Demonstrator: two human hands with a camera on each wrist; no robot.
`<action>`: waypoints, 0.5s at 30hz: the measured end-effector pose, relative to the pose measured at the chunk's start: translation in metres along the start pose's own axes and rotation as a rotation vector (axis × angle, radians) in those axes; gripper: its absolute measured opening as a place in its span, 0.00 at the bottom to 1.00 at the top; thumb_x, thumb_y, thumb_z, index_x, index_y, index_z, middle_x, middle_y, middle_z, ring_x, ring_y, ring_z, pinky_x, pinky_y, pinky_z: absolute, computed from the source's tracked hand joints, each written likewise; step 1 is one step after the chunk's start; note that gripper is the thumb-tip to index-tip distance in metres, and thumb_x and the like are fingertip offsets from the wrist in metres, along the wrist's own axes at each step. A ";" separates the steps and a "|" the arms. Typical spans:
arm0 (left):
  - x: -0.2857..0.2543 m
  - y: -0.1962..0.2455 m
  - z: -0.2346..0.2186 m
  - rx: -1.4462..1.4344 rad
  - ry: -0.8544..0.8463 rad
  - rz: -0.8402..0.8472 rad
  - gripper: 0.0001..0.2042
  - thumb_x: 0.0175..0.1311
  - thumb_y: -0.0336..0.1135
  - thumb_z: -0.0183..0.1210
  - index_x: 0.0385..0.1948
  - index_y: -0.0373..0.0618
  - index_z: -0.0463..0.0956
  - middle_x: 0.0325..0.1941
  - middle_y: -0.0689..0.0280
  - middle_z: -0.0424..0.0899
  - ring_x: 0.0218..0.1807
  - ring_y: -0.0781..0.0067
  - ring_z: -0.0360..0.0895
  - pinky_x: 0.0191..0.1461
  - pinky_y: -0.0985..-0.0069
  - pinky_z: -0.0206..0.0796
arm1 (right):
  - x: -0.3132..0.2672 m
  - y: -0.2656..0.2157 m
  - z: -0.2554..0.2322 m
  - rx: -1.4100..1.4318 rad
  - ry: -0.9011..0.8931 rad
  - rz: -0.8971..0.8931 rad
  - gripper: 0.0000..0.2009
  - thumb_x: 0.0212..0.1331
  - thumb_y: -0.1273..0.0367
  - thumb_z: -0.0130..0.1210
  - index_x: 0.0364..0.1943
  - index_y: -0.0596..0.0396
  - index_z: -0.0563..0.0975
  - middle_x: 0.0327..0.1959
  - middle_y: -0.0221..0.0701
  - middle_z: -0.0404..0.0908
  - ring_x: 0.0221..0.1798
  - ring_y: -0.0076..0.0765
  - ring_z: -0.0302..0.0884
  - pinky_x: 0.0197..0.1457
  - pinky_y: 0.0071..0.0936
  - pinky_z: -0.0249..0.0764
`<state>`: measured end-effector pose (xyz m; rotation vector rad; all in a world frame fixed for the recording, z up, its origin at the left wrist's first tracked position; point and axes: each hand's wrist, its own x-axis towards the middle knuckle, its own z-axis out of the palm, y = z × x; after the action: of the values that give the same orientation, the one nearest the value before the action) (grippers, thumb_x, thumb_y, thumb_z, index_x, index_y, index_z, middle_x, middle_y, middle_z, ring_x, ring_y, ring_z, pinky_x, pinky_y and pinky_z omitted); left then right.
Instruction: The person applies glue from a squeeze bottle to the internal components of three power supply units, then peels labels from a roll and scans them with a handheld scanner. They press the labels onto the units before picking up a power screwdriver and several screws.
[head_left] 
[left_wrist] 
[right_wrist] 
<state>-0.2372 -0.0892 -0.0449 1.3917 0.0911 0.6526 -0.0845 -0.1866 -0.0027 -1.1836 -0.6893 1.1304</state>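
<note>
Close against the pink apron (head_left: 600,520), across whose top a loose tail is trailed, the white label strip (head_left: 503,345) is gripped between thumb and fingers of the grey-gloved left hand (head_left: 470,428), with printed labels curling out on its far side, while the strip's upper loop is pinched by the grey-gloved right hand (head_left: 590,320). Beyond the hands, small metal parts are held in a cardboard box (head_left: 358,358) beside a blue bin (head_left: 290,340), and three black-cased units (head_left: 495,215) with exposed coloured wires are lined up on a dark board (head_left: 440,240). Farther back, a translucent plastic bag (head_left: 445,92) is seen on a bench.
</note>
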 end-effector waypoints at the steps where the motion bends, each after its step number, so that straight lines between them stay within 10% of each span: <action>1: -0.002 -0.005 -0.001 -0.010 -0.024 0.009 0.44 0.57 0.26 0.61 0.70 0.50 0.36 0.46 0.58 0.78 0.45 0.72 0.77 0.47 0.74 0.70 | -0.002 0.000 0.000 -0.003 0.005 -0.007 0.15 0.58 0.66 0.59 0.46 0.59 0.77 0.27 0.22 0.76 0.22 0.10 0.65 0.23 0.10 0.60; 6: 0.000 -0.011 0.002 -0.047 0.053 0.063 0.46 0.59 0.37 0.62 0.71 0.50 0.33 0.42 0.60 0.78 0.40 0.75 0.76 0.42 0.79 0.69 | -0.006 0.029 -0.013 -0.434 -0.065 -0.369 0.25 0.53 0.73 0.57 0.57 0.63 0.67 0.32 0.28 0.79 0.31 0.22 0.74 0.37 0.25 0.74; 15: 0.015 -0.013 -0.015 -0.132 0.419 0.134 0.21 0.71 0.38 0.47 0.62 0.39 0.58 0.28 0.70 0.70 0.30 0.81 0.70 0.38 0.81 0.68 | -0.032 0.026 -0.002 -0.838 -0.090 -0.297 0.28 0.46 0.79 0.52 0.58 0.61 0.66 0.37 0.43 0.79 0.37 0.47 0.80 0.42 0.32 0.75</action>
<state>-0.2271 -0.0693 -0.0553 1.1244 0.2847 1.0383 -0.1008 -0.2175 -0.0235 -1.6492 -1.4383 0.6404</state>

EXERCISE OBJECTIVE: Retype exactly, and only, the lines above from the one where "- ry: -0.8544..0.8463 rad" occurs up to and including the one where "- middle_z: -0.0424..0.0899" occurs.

RESPONSE BOX:
  - ry: -0.8544..0.8463 rad
  - rz: -0.8402..0.8472 rad
  - gripper: 0.0001..0.2042
  - thumb_x: 0.0175..0.1311
  - thumb_y: -0.0336..0.1135
  - thumb_z: -0.0183..0.1210
  - index_x: 0.0385..0.1948
  - index_y: -0.0373..0.0618
  - index_z: -0.0463..0.0956
  - middle_x: 0.0325..0.1941
  - middle_y: -0.0689..0.0280
  - middle_z: -0.0424..0.0899

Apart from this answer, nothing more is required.